Task item: The material must be repeated exactly, with every line intact.

Material provided:
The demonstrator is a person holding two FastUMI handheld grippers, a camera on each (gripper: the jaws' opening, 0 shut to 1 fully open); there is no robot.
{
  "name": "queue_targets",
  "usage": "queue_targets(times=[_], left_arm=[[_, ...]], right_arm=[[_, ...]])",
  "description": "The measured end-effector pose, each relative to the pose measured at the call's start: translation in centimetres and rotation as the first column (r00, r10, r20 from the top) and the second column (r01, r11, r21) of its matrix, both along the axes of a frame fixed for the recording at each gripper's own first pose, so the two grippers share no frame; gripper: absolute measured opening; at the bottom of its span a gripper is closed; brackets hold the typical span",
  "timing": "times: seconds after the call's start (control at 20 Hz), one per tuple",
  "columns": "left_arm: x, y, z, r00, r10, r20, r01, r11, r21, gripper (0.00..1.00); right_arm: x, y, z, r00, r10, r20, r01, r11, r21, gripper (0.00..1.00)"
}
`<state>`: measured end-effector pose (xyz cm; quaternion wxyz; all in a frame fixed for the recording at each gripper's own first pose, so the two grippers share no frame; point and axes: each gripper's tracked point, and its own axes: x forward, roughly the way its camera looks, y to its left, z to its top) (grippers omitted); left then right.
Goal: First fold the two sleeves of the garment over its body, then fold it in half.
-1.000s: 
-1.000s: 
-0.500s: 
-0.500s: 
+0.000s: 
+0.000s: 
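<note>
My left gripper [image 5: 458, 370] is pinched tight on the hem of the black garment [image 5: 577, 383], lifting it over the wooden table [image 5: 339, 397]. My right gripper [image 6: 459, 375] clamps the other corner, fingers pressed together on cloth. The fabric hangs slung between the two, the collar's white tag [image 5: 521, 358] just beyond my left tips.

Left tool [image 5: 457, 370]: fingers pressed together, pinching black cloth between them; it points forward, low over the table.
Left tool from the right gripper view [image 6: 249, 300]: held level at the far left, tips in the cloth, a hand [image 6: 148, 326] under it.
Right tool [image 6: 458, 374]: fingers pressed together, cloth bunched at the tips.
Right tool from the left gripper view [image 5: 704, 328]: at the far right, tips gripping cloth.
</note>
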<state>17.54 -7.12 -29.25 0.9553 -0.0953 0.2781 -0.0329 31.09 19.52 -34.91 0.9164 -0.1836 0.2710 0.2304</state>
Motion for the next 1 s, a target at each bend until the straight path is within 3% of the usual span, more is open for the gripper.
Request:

Answer box:
The demonstrator is a person holding two FastUMI handheld grippers, a camera on each (gripper: the jaws' opening, 0 shut to 1 fully open); there is no robot.
{
  "name": "queue_targets",
  "usage": "queue_targets(times=[_], left_arm=[[_, ...]], right_arm=[[_, ...]])",
  "description": "The measured end-effector pose, each relative to the pose measured at the call's start: translation in centimetres and rotation as the first column (r00, r10, r20 from the top) and the second column (r01, r11, r21) of its matrix, both along the axes of a frame fixed for the recording at each gripper's own first pose, so the two grippers share no frame; gripper: absolute measured opening; at the bottom of its span a gripper is closed; brackets hold the typical span",
  "timing": "times: seconds after the call's start (control at 20 Hz), one per tuple",
  "columns": "left_arm: x, y, z, r00, r10, r20, r01, r11, r21, gripper (0.00..1.00); right_arm: x, y, z, r00, r10, r20, r01, r11, r21, gripper (0.00..1.00)"
}
`<state>`: measured end-effector pose (xyz cm; quaternion wxyz; all in a frame fixed for the recording at each gripper's own first pose, so the two grippers share no frame; point and axes: each gripper's tracked point, and its own axes: x forward, roughly the way its camera looks, y to its left, z to its top) (grippers omitted); left then right.
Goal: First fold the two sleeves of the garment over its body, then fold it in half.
-1.000s: 
-1.000s: 
-0.500s: 
-0.500s: 
+0.000s: 
+0.000s: 
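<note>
My left gripper [image 5: 458, 370] is pinched tight on the hem of the black garment [image 5: 577, 383], lifting it over the wooden table [image 5: 339, 397]. My right gripper [image 6: 459, 375] clamps the other corner, fingers pressed together on cloth. The fabric hangs slung between the two, the collar's white tag [image 5: 521, 358] just beyond my left tips.

Left tool [image 5: 457, 370]: fingers pressed together, pinching black cloth between them; it points forward, low over the table.
Left tool from the right gripper view [image 6: 249, 300]: held level at the far left, tips in the cloth, a hand [image 6: 148, 326] under it.
Right tool [image 6: 458, 374]: fingers pressed together, cloth bunched at the tips.
Right tool from the left gripper view [image 5: 704, 328]: at the far right, tips gripping cloth.
</note>
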<state>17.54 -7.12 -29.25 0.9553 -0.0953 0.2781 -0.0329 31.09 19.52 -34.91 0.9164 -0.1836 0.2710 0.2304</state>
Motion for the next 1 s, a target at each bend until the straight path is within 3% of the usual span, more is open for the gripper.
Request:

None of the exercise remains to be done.